As can be seen from FIG. 1, the protective panel 12 extends from a region where it protects the user's chest to a region above the knees of the user. Attached to an upper edge 14 of the panel 12 are first and second shoulder straps 16 and 18. The straps 16 and 18 may be secured to the upper edge 14 of the panel using any suitable means known in the art such as by stitching. The straps 16 and 18 are joined together by a third strap 20 which is positioned at the rear of the user. The strip 20 may be stitched to both straps 16 and 18 or, alternatively, may be sewn to one of the straps 16 and 18 and releasably secured to the other of the straps 16 and 18 such as by snaps, buttons, VELCRO, a hook and latch mechanism, etc. The straps 16, 18 and 20 allow the apron 10 to be supported by a user's shoulders. They also allow the apron 10 to be easily removed from about the user's neck. The straps 16, 18, and 20 may be formed from the same material as the panel 12 or from a different material.

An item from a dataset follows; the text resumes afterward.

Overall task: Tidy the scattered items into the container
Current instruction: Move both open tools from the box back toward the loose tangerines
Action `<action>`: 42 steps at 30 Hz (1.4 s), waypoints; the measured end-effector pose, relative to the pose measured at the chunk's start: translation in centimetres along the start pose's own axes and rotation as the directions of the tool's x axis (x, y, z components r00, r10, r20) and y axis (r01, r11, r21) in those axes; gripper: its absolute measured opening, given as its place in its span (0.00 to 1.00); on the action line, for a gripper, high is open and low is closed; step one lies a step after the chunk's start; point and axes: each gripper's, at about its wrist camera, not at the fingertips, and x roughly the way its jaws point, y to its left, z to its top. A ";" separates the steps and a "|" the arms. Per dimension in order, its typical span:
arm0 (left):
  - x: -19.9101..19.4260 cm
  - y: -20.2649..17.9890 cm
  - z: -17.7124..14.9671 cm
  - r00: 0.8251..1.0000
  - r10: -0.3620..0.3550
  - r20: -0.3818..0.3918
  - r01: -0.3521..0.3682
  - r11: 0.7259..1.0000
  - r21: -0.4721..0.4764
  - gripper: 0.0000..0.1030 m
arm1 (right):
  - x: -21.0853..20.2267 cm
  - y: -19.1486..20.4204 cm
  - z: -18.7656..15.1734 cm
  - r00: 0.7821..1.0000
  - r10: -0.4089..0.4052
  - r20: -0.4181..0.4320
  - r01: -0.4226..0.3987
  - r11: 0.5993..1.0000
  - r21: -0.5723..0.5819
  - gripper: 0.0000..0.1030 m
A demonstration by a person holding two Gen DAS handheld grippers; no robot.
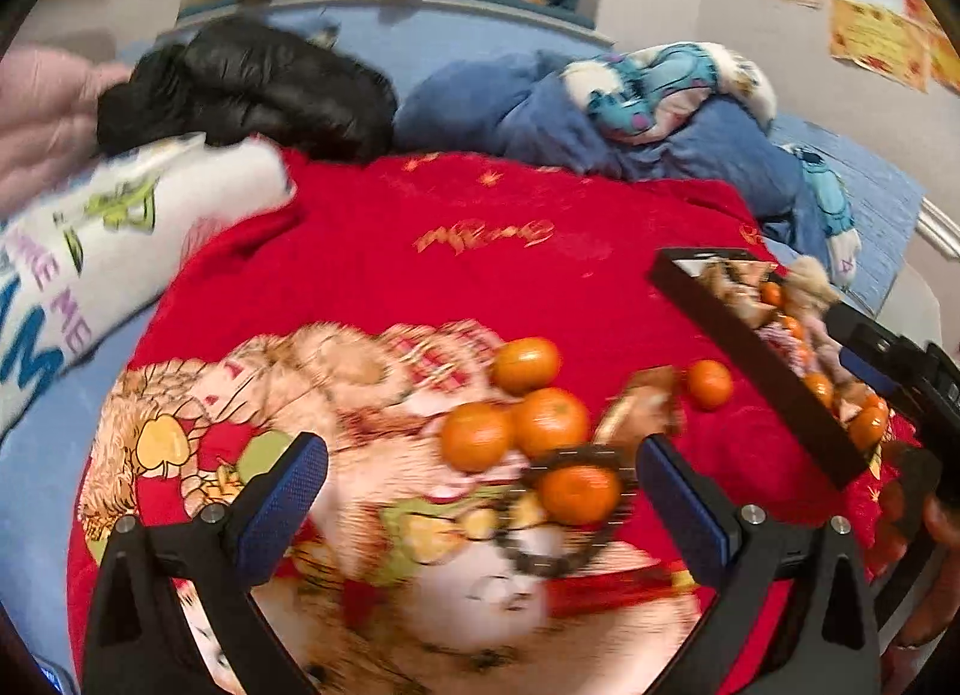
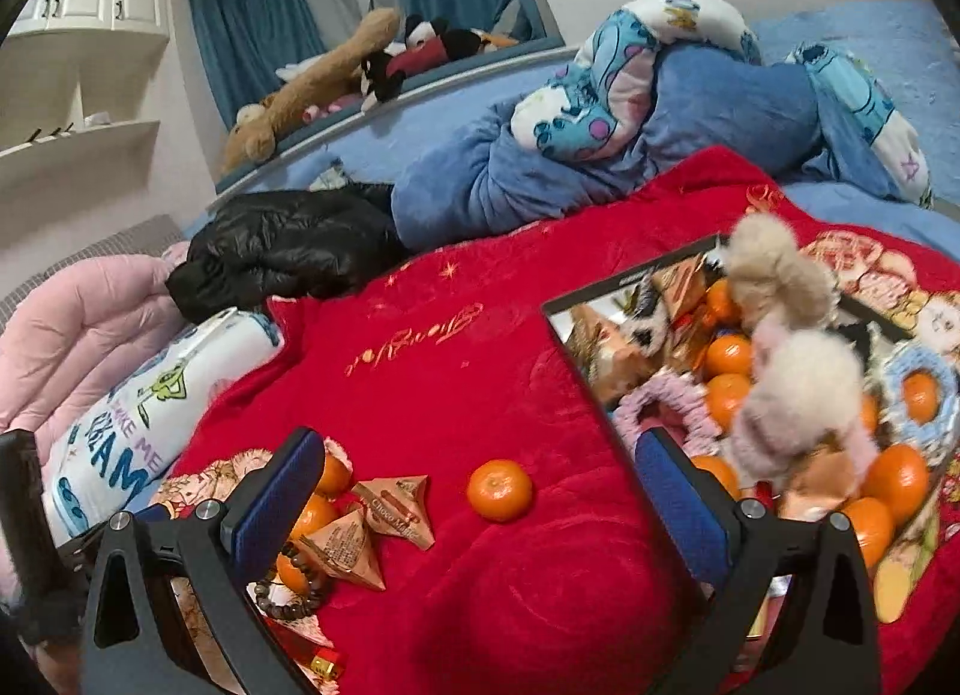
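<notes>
I've got the left hand-held gripper [image 1: 480, 491] spread wide and empty over a cluster of tangerines [image 1: 549, 422] on the red blanket [image 1: 390, 287]; one tangerine [image 1: 579, 494] sits inside a bead bracelet [image 1: 558, 560] right between the fingers. My right hand-held gripper [image 2: 480, 491] is also wide open and empty, with the box [image 2: 576, 347], already well filled, just to its right. I judge the collecting is partly done. Next I'd lower the left one and close on that nearest tangerine.

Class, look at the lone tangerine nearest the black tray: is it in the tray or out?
Out. The tangerine lies on the red blanket, apart from the tray.
</notes>
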 end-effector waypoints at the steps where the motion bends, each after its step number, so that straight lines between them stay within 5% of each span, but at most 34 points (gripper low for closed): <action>1: 0.7 0.9 0.1 1.000 0.014 -0.016 -0.014 1.000 0.001 0.95 | 0.4 0.1 -0.1 1.000 0.000 -0.010 0.000 1.000 0.006 1.00; 11: 6.1 0.8 -0.4 0.987 0.036 -0.158 -0.026 0.997 0.069 0.64 | 2.3 0.8 -0.9 0.998 -0.013 -0.054 0.011 0.999 -0.038 1.00; 18: 6.7 0.7 -0.8 0.985 0.020 -0.172 -0.010 0.998 0.062 0.58 | 3.9 0.5 -1.6 0.993 -0.015 -0.114 0.006 0.997 -0.073 1.00; 21: 6.8 0.4 -1.1 0.983 -0.003 -0.183 0.016 0.998 0.066 0.37 | 4.5 0.4 -1.7 0.991 -0.007 -0.135 -0.004 0.997 -0.082 1.00; 35: 6.1 0.4 -1.1 0.988 0.008 -0.155 0.000 0.999 0.051 0.36 | 6.3 2.2 -2.5 0.985 -0.024 -0.168 -0.008 0.983 -0.185 1.00; 42: 4.6 1.2 -1.2 0.991 0.031 -0.131 -0.029 0.999 0.017 0.36 | 7.7 2.0 -2.6 0.971 -0.103 -0.216 0.062 0.980 -0.186 0.87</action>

The apron 10 is also provided with a belt 22 in a central region of the protective panel 12. The belt 22 may be formed from a first length 24 of material and a second length 26 of material. The first and second lengths 24 and 26 may be joined to the protective panel 12 using any suitable means known in the art. For example, they could be sewn to the protective panel 12. The free ends 28 and 30 of the lengths 24 and 26 may be positioned around the waist of a user and joined together such as by tying the free ends 28 and 30 together. If desired, the first and second lengths 24 and 26 may be replaced by a second length of material attached to the protective panel 12.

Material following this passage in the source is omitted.